In [None]:
## Ensemble Techniques in Machine Learning (Beginner-Friendly)

### Q1. What is an ensemble technique in machine learning?
Ensemble techniques combine multiple models to improve accuracy and reduce errors. Instead of relying on a single model, these methods use a group of models to make better predictions.

### Q2. Why are ensemble techniques used in machine learning?
They are used to increase accuracy, reduce overfitting, and make models more robust by combining different perspectives from multiple models.

### Q3. What is bagging?
Bagging (Bootstrap Aggregating) is an ensemble technique where multiple models are trained on different random subsets of the data, and their predictions are averaged (or voted) to improve stability and accuracy.

### Q4. What is boosting?
Boosting is an ensemble technique that builds models sequentially, where each new model learns from the mistakes of the previous ones, making the final prediction stronger.

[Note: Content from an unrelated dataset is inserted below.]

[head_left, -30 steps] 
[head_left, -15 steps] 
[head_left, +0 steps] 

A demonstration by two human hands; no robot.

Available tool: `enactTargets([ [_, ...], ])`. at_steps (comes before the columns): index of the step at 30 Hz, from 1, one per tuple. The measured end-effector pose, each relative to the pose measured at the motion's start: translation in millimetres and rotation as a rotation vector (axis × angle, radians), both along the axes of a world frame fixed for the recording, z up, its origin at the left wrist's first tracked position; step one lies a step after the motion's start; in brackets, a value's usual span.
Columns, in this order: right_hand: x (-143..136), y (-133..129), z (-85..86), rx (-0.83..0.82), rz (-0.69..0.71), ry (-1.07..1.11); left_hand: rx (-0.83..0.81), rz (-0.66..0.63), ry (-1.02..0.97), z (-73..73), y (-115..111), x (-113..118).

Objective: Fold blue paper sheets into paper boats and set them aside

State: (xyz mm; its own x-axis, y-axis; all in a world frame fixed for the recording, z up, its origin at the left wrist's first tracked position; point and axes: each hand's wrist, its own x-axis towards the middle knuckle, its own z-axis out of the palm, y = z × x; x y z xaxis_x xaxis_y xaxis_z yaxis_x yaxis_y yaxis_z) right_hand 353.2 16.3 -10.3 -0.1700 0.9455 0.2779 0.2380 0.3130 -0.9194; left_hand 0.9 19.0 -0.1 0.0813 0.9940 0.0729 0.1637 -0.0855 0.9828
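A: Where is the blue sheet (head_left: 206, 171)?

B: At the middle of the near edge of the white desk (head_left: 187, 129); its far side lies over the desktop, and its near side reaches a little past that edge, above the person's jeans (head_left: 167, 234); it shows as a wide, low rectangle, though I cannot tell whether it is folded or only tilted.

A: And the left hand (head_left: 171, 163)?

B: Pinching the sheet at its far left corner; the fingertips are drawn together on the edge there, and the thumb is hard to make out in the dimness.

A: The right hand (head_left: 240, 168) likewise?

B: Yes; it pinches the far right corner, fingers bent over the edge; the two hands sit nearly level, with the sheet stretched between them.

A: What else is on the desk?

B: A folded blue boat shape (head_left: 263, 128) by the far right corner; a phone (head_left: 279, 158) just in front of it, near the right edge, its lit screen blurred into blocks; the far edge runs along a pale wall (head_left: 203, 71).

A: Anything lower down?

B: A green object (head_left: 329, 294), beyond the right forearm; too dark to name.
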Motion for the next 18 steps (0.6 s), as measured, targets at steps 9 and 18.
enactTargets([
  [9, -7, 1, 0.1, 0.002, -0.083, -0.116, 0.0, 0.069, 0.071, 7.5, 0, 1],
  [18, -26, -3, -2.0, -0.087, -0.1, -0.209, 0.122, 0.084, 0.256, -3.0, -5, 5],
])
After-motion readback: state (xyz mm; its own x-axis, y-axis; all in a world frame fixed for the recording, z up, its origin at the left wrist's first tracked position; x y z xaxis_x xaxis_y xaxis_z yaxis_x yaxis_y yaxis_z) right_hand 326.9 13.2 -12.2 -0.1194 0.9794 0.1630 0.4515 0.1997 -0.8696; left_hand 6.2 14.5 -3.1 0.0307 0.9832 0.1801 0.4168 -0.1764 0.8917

### Q5. What are the benefits of using ensemble techniques?
- Higher accuracy
- Reduced overfitting
- More stable predictions
- Works well with different data distributions

### Q6. Are ensemble techniques always better than individual models?
Not always. They may increase complexity and require more computation, but in most cases, they provide better accuracy compared to a single model.

### Q7. How is the confidence interval calculated using bootstrap?
Bootstrap calculates confidence intervals by repeatedly sampling data with replacement and computing the statistic of interest (like the mean). The interval is derived from percentiles of these repeated computations.

### Q8. How does bootstrap work, and what are the steps involved?
1. Take multiple random samples from the dataset with replacement.
2. Calculate the desired statistic (mean, median, etc.) for each sample.
3. Repeat this process many times (e.g., 1000 times).
4. Compute the confidence interval using the percentiles of the results.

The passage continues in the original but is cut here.